Horne, who has worked on the development of the trail since its inception 20 years ago, recalls the early planning days when some residents were opposed to it, fearing that its proximity to neighborhoods and business districts could increase crime and lower property values. Now that people have seen the opposite results, community members and town officials are reaching out to the planners and asking how they can create connecting trails in their towns.
Horne will speak on this topic in another conference session, “Safe Routes Everywhere and Safe Streets for All!” This session will address existing projects and organizations working to provide residents access to parks, trails, schools, and community assets.
The open-space and safe-streets discussions represent the theme of the planning and redevelopment conference: to restart, recover, and reimagine land use. The goal of the conference is to “build better, more inclusive, and equitable places where people live, work, and play.”

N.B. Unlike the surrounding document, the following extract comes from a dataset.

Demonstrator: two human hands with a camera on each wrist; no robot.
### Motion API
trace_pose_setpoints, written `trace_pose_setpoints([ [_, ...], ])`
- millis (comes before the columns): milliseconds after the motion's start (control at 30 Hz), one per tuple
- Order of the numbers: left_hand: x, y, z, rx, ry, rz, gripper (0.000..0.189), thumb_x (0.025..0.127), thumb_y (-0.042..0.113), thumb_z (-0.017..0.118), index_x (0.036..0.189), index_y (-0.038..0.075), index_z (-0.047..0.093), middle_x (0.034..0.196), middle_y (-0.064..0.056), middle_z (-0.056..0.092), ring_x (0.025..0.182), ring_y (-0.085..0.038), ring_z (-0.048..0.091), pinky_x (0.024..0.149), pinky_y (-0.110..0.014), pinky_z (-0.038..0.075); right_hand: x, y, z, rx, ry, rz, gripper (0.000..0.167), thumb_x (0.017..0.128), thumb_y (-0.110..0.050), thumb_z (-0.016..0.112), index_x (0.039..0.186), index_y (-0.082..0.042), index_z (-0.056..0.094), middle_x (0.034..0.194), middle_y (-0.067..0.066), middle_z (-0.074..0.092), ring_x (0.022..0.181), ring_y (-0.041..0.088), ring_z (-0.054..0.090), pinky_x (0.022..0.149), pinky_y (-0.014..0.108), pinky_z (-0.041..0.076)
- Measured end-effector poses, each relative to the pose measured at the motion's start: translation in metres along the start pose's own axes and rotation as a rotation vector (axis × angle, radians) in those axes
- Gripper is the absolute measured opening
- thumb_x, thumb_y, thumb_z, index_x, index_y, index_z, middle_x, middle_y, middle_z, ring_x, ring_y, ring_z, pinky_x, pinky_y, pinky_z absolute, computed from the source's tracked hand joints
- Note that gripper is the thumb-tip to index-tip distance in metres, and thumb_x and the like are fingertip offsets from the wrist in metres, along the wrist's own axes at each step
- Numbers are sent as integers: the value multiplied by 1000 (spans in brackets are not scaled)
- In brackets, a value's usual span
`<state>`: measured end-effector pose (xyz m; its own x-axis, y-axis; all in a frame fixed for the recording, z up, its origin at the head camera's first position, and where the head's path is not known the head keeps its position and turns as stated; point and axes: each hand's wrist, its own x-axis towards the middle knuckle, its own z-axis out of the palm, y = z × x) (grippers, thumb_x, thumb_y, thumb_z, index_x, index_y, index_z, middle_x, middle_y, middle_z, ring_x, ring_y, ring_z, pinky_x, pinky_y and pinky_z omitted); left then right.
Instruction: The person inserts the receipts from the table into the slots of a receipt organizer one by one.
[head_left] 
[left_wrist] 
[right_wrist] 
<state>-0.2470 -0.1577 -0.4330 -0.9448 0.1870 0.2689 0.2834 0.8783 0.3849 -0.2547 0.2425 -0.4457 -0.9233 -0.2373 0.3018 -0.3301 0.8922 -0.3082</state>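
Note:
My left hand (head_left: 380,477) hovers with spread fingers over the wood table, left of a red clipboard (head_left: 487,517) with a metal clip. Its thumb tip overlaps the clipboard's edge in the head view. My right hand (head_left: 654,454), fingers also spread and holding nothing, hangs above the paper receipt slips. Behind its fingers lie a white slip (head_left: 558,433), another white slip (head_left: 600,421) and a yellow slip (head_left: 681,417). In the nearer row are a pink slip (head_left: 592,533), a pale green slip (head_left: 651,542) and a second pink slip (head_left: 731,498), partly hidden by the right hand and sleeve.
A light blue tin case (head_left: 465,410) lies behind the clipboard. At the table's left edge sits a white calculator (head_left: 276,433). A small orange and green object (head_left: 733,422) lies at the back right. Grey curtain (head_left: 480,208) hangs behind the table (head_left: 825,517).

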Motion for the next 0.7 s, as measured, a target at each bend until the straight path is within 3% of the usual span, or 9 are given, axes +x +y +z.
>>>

Horne believes that one of the most important commitments leaders of Mercer County can make is investments in trails and parks, and she wants residents to understand the value of these investments. “Trails provide access to open space, and everyone one who pays taxes should have access to open space,” says Horne.
As one who walks her talk, Horne interacts with public officials and community members on a regular basis. On Thursday, June 9, Horne will join LHT’s co-president Becky Taylor and others to speak about trails and public-private partnerships. The event, which will be introduced by county executive Brian Hughes, is titled “Let’s Connect: Creating a Robust Trail Network in Mercer County.”
Horne is an active member with several organizations including Circuit Trails, the county’s Bike-Ped Task Force, and the East Coast Greenway Alliance. She is a trustee of The College of New Jersey and the former vice president of Educational Testing Service Social Investment Fund, and holds an honorary doctorate from the University of Maryland Eastern Shore.
What keeps Horne going is witnessing the benefits LHT and other natural spaces offer communities today and the commitment of advocates and public officials to preserve land for public use. “I want my grandchildren and their grandchildren to have access to open space,” says Horne.